Итак, нам хотелось показать на небольшом количестве примеров, как свободно меняются у Пушкина положительные и отрицательные оценки на полюсах тематических инвариантов, как легко совмещаются они в амбивалентном равновесии. Именно по степени этой свободы и незавершенности оценок можно, как нам представляется, судить о степени художественности «Евгения Онегина» и, следовательно, о его способности моделировать универсум или быть его реминисценцией. Может быть, самое главное, что открывает нам пушкинский роман, – это нетождественное тождество становления и пребывания.

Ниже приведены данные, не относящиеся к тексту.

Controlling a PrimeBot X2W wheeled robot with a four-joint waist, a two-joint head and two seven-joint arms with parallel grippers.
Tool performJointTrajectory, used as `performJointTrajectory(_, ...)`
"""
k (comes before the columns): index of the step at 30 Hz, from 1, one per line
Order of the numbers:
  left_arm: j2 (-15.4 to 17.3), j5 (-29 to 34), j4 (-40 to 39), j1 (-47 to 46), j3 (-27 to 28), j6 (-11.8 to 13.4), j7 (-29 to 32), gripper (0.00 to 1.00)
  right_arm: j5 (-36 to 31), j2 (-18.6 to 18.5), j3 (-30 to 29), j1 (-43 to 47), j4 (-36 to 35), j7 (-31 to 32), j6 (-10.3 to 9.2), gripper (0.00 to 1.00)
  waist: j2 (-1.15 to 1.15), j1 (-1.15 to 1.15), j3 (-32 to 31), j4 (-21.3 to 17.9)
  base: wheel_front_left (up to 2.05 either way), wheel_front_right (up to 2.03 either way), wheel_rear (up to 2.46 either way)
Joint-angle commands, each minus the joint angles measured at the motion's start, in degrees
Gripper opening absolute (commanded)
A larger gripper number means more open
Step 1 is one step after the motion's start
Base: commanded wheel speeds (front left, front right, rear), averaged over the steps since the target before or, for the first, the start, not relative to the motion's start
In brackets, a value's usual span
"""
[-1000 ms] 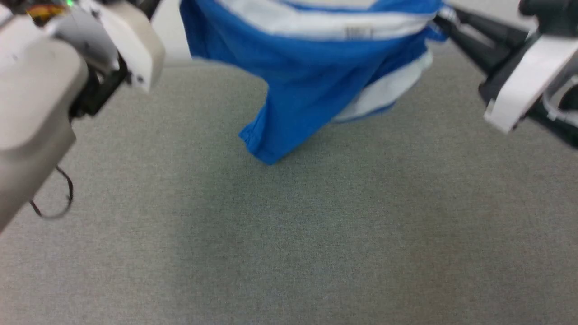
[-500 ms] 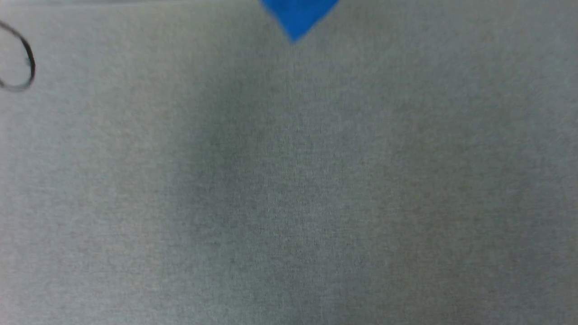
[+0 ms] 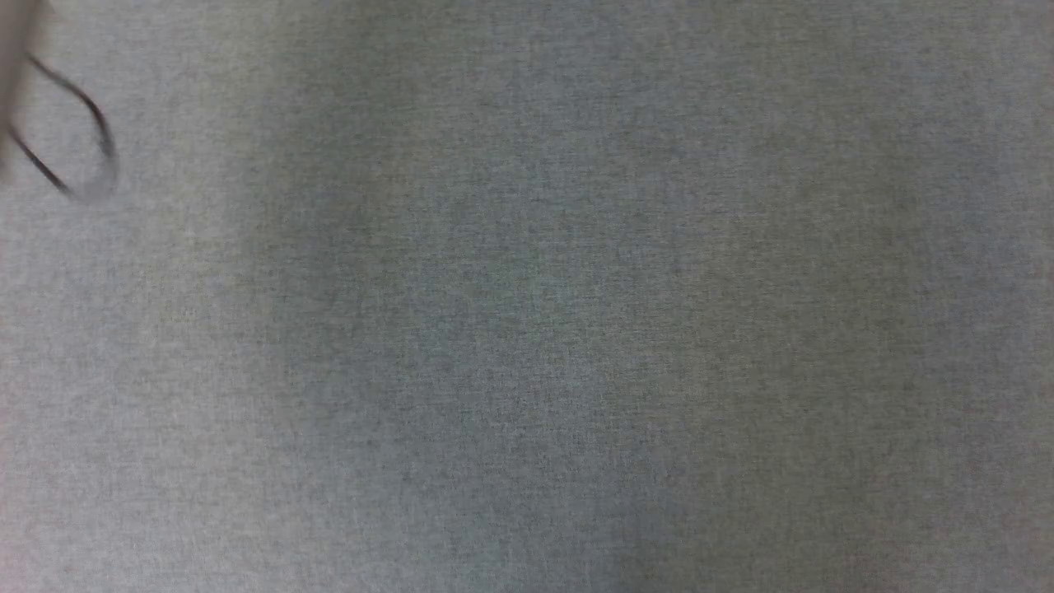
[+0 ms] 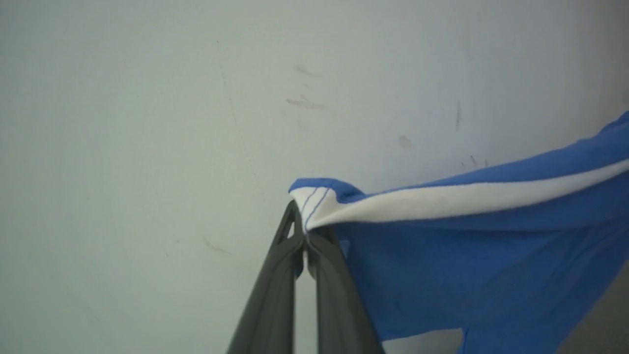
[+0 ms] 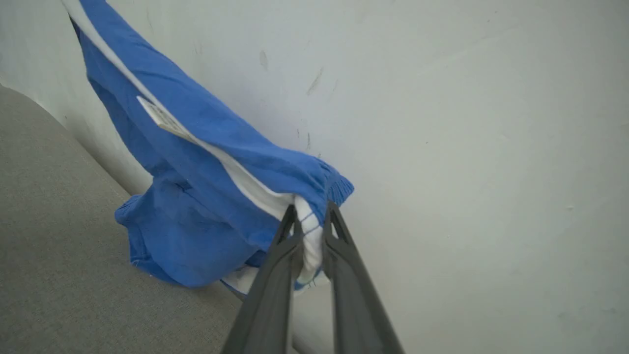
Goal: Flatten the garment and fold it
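In the head view, a flat bench covered in grey woven cloth (image 3: 527, 329) lies below me. A thin dark loop of cable (image 3: 86, 136) shows blurred near its upper left corner.

In the left wrist view, the left tool (image 4: 303, 235) has its two long dark fingers pressed together on a white-striped corner of the bright royal-blue fabric shorts (image 4: 467, 260). The cloth runs off to that view's right, with a white stripe (image 4: 467, 199) along its upper edge. It hangs in the air in front of a scuffed pale wall (image 4: 147, 123).

In the right wrist view, the right tool (image 5: 309, 236) pinches a bunched white band just under the gathered elastic waistband (image 5: 329, 184), its fingers held slightly apart by the wad. The shorts stretch away up and to the left, with a small white label (image 5: 164, 118) on the stripe. A blue fold sags low over the bench by the wall, and I cannot tell whether it touches.
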Motion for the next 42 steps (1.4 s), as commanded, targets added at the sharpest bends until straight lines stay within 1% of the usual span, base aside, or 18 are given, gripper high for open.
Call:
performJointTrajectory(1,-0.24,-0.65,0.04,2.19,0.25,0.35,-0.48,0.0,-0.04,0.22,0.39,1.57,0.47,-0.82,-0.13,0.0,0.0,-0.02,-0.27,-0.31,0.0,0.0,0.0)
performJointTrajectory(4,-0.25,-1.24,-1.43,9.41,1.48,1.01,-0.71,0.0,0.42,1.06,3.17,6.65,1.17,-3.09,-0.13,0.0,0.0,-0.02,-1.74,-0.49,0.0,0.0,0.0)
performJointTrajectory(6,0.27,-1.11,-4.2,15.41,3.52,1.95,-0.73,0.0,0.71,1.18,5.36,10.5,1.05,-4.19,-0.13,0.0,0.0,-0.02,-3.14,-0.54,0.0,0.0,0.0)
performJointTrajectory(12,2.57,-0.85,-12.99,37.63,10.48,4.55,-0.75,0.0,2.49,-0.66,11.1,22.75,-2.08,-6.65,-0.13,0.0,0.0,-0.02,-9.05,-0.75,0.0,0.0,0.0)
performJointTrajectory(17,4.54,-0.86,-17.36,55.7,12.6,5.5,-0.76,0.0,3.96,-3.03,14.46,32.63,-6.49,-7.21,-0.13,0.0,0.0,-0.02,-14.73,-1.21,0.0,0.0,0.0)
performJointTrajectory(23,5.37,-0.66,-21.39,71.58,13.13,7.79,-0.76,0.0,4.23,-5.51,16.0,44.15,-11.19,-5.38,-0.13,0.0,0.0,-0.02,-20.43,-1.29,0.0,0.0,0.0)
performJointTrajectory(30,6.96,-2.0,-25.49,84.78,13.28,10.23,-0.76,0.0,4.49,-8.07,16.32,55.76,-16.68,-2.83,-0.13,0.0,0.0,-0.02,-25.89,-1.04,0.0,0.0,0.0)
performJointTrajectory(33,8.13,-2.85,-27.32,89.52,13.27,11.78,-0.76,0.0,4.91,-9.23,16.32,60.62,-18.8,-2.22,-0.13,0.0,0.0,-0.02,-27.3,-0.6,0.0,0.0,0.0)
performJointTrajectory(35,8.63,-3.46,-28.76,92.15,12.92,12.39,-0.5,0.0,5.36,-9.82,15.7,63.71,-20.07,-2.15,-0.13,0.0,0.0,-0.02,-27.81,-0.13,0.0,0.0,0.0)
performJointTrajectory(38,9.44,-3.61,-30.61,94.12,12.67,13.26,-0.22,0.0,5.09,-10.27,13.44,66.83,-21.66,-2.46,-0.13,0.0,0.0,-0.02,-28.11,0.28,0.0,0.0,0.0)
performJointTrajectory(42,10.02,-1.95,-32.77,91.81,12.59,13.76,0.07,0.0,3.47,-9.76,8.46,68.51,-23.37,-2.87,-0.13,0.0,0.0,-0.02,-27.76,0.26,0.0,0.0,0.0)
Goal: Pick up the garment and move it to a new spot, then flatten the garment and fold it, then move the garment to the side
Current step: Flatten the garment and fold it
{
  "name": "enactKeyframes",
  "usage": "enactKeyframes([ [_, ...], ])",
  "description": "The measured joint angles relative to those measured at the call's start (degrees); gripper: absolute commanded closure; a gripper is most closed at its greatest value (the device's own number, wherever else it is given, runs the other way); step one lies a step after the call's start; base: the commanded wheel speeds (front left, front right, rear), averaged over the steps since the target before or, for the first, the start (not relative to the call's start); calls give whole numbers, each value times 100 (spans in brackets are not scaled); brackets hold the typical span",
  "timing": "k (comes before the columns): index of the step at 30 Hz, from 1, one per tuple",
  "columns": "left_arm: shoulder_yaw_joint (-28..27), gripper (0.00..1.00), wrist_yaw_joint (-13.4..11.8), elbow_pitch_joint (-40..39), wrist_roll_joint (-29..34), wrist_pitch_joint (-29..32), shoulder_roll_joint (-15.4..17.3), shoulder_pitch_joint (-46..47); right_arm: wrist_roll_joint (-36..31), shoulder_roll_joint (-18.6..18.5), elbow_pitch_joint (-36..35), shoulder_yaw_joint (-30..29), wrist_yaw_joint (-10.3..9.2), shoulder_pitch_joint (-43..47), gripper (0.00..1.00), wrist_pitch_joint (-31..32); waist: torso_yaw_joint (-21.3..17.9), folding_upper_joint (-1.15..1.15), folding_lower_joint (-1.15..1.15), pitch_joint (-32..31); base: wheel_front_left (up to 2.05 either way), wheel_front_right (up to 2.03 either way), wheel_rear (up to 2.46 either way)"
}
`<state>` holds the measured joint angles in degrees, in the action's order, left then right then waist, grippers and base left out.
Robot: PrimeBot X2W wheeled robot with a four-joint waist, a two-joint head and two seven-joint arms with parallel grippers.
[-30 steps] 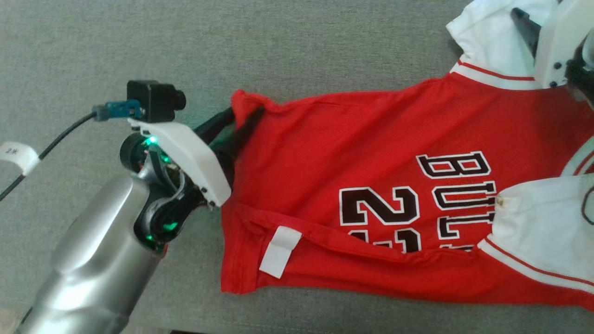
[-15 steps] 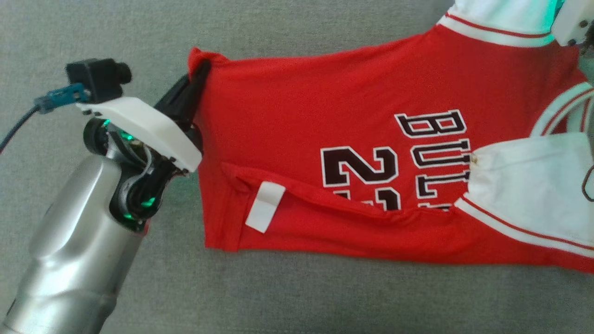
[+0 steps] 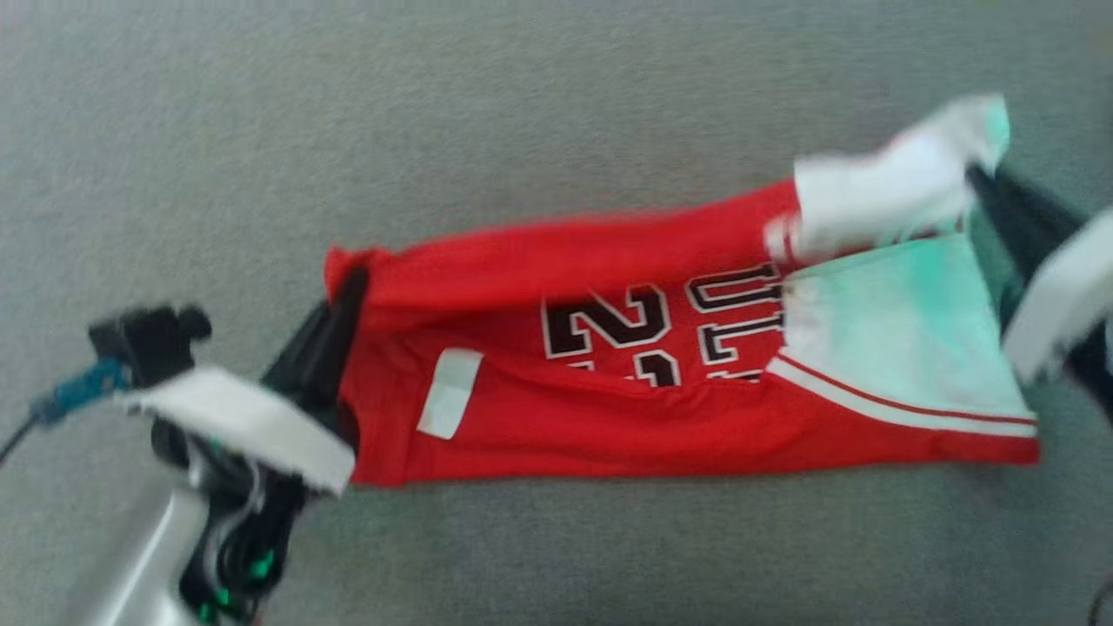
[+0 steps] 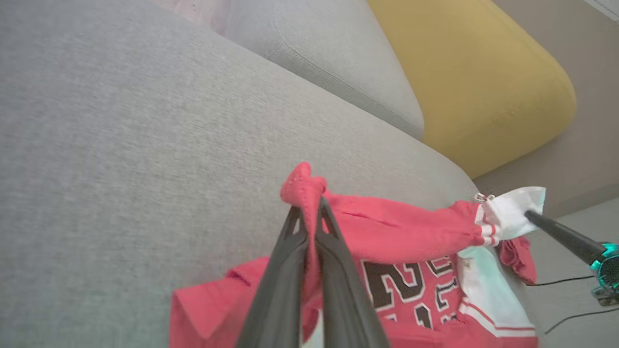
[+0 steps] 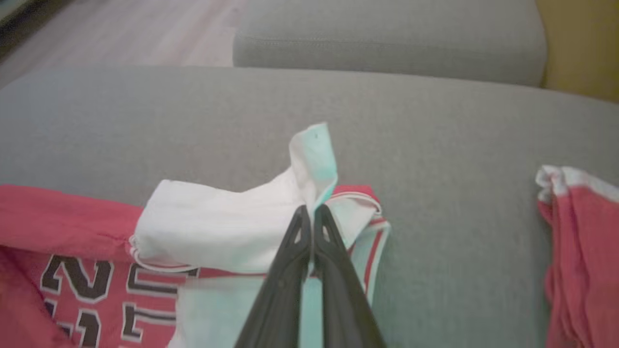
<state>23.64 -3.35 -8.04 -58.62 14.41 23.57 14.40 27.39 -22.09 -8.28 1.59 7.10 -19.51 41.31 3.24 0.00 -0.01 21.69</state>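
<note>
Plainly this is soft, light stuff. On the left, my left fingers (image 4: 295,241) are pinched tight on a red hem corner of the garment (image 3: 609,417), with a small bunch of cloth poking out above the tips. The knit looks thin, limp and matt rather than slick. I judge it will sag and stretch between holds rather than slide out. Corners and seamed edges are the places to take it, since a doubled hem gives something to bite on. A white rectangular label (image 3: 448,404) sits just right of that hem. Further right come black, white-edged numerals and letters, a print I expect to be stiffer and to resist creasing. Next is a white sleeve (image 3: 887,187) with red-striped trim, and my right fingers (image 5: 297,241) are clamped shut on its edge. The garment hangs stretched between both holds over the grey woven sofa seat (image 3: 261,130). The head view is blurred, so I cannot tell whether the near edge touches the seat. At the far right lies a separate-looking bunch of red cloth (image 5: 575,241).
</note>
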Motion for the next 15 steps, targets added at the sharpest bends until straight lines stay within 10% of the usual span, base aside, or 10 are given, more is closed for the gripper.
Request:
enactKeyframes([
  [6, -100, 100, -280, -651, -147, -113, 107, -873, -24, 215, -725, -129, 0, 1249, 100, 264, -284, 0, 0, -120, 0, 0, 0],
  [7, -94, 100, -328, -687, -147, -111, 122, -988, -63, 207, -756, -73, 0, 1357, 73, 291, -320, 0, 0, -124, 0, 0, 0],
  [8, -93, 95, -387, -686, -145, -108, 136, -1092, -134, 200, -768, -37, 0, 1444, 0, 292, -351, 0, 0, -127, 0, 0, 0],
  [9, -83, 32, -439, -655, -98, -107, 190, -1180, -180, 202, -767, -12, 0, 1494, 0, 323, -372, 0, 0, -131, 0, 0, 0],
  [10, -55, 0, -476, -598, 34, -109, 290, -1250, -185, 199, -772, 7, 0, 1527, 0, 365, -385, 0, 0, -135, 0, 0, 0],
  [15, -223, 0, -737, -494, 598, -775, 433, -1480, -326, 294, -857, -276, 0, 1496, 0, 405, -401, 0, 1, -156, 0, 0, 0],
])
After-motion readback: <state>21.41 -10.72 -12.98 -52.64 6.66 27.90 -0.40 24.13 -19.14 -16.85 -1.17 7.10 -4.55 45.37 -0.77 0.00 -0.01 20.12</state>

За пределами рассмотрения остаются многие факторы жанровой структуры романа в стихах, которые хорошо просматриваются в аспекте универсальности. Так, например, роман «без начала и конца» видится как некая пространственная сфера: это объясняет в «Онегине» черты романа повторного или даже «бесконечного» чтения романа, который можно читать с любого места и даже вперемежку.[171] Космичность художественного пространства романа дополняется структурой его художественного времени: линейного – у героев, циклического – у автора, где совмещаются, таким образом, черты исторического и мифологического времени.

Сродни сферическому построению романа и концепция о «расщепленной двойной действительности»,[172] в которой миры автора и героев как бы слегка выдвинуты друг из друга, демонстрируя неразделенность и неслиянность творца и творения.

Так, эстетическое переливается в онтологическое, поэтическое символизируется и предстает универсальным, и даже сама расплывающаяся граница между областями, на расчленение которых потрачено столько интеллектуальных усилий, оказывается в этом случае весьма кстати.